Он хочет заговорить и не может произнести ни слова. Но женщина тоже молчит, только кивает и отводит глаза. Потом проводит пальцами по его руке, как Ланнеграс, крохотная молния пронзает катафалк, наступает успокоение. Художник шамкает что-то про себя, будто у него во рту хлеб, будто он жует его беззубыми челюстями. Она капает ему маковый сок под язык. Боль у него в животе засыпает.

Упреки ребе сотни раз снились ему в снах, он бормотал невнятные, путаные оправдания, приводил в свою защиту Бецалеля в пустыне, но ни разу даже не попытался что-то сказать о своих картинах, ни одного слова. Никогда не указывал на свои полотна, не пытался объяснить, каким образом так получилось, почему он не мог иначе. Он переворачивал картины обратной стороной, ставил лицом к стене, чтобы никто не мог их видеть. Ничего никогда не объяснял. Ни в одном письме. Ни единым словом. Этим картинам нет объяснения, понимаете? Есть картина, и только картина. И есть слово, но о нем должно молчать. Моисей разочарован. Сутин – молчун, так его прозовут на Монпарнасе. Muet comme une carpe, нем как рыба.

Вдруг он слышит голос Генри Миллера, своего бывшего соседа на улице Вилла-Сера, говорящего на французском с американским акцентом.

Я помню, что впервые встретил Сутина в 1931 году. Один тип по имени Луис Атлас, нью-йорский бизнесмен, торговавший мехами, нанял меня в качестве литературного негра, чтобы я написал серию статей о знаменитых парижских евреях.

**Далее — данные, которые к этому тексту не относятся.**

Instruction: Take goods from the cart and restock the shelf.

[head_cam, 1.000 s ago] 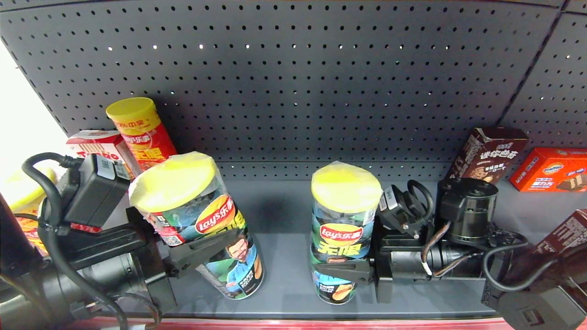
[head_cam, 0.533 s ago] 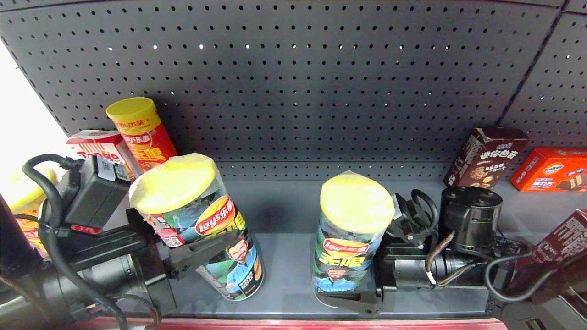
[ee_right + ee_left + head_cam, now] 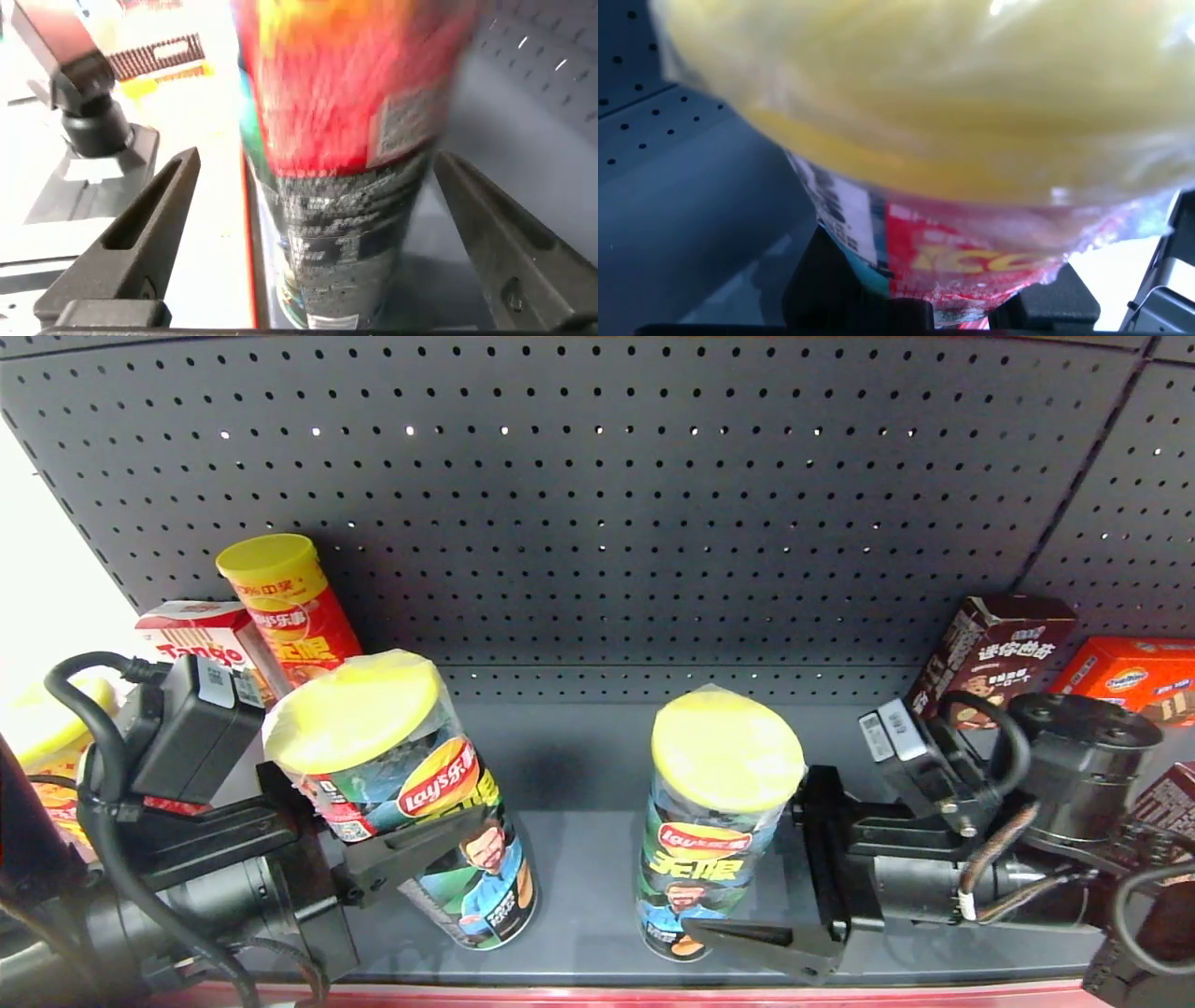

Он платил мне по двадцать пять франков за каждую из статей, которые печатал под своим именем в еврейских журналах Нью-Йорка. И так наконец в одном кафе я свел знакомство с Сутиным. Я задавал ему вопросы для статьи, а его друзья отвечали мне за него, сам он за все время разговора не произнес ни слова, только сидел погруженный в мысли и окутанный дымом своей сигареты…

Смиловичи, деготь. Память пропитывается дегтем. Детство – штетл, местечко с разваливающимися гнилыми хатами, шаткими мостками, с удушливой пылью или чавкающей грязью, смотря по времени года. Кашель простуженных детей и голод. В его памяти это место навсегда осталось серой, грязной дырой. Небо – затянутое, серое от дыма. Шагал, жестикулируя, провозгласит во всеуслышание:

Краски там такие же, как башмаки тех, кто там живет. Мы все уехали из-за этого цвета.

Местечко называлось Смиловичи, располагалось в немногих километрах от Минска, и все, что хочет художник, это забыть о нем. Когда в 1913 году он появляется в Улье на улочке Пассаж-де-Данциг, где еще раньше поселился Шагал, грезящий о своем витебском детстве, его охватывает тупая ярость. Шагал вздумал притащить свой штетл с собой в Париж – со всеми домами и скотом, с ребе, шойхетом и сватом, с моэлем, лесопильней и барышниками. Одним серым парижским днем – да, и в Париже дни бывают серыми – отыскалось все, что Сутин мнил далеко оставленным позади, во всей красе оживало оно перед глазами в «пчелиной ячейке» Шагала. Стоит послышаться реву с ближних скотобоен на улице Вожирар, как его кисть переносит коров в витебское небо. Когда начнется война, Шагал уедет назад в Россию, чтобы в том самом небе заключить брак с нареченной ему Беллой. Но никакие силы не смогут вернуть туда Сутина, которому и сейчас, в катафалке, хочется в сердцах плюнуть при одной мысли об этом. Никакая мировая война. Ничто.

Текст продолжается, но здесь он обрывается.